_Problem description_
Your answer should be the lines of the material that include the word "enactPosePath".
Recorded information START
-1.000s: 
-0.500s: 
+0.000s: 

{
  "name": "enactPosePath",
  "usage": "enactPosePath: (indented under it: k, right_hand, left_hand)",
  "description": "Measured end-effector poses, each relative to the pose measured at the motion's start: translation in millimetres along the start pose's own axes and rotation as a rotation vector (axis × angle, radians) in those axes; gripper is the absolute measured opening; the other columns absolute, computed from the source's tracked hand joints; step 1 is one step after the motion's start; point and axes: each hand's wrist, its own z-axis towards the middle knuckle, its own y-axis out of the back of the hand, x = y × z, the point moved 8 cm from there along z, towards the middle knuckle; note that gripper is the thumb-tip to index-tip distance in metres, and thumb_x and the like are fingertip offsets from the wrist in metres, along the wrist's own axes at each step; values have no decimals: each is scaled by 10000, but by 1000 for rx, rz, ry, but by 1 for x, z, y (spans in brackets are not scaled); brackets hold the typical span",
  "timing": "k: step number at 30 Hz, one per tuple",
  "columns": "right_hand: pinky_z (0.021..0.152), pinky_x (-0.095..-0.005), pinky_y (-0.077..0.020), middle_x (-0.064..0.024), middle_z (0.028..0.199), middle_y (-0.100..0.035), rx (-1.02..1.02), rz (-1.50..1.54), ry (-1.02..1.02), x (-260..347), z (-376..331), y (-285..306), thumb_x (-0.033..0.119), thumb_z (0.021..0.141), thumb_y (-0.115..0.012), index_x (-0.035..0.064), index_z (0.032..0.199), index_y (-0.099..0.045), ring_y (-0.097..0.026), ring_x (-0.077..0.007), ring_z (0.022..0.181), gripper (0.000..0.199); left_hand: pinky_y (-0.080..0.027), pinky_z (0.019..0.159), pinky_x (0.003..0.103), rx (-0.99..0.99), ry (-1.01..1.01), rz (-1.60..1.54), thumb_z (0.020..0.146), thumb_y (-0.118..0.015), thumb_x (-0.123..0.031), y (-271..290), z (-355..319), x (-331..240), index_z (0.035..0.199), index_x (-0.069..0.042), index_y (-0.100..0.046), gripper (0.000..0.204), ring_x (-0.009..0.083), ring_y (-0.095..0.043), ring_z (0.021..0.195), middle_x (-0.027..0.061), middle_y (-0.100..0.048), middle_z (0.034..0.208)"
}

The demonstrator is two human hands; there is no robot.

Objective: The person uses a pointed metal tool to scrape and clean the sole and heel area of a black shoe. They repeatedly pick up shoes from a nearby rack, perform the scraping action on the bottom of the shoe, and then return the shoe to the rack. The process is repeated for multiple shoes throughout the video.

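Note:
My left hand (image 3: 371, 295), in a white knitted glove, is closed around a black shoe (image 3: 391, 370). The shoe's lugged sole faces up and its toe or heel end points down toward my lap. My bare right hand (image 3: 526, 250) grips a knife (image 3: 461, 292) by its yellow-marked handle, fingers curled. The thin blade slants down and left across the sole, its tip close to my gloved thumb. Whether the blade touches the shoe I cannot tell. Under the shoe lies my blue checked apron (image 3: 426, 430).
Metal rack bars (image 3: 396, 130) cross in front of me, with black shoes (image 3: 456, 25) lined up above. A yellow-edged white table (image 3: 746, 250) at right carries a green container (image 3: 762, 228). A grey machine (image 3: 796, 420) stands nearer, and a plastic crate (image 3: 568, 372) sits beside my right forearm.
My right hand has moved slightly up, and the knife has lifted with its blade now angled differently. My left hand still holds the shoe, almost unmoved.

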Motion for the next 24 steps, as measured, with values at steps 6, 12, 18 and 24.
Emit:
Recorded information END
_Answer for this exercise_
  "name": "enactPosePath",
  "usage": "enactPosePath: (indented under it: k, right_hand, left_hand)",

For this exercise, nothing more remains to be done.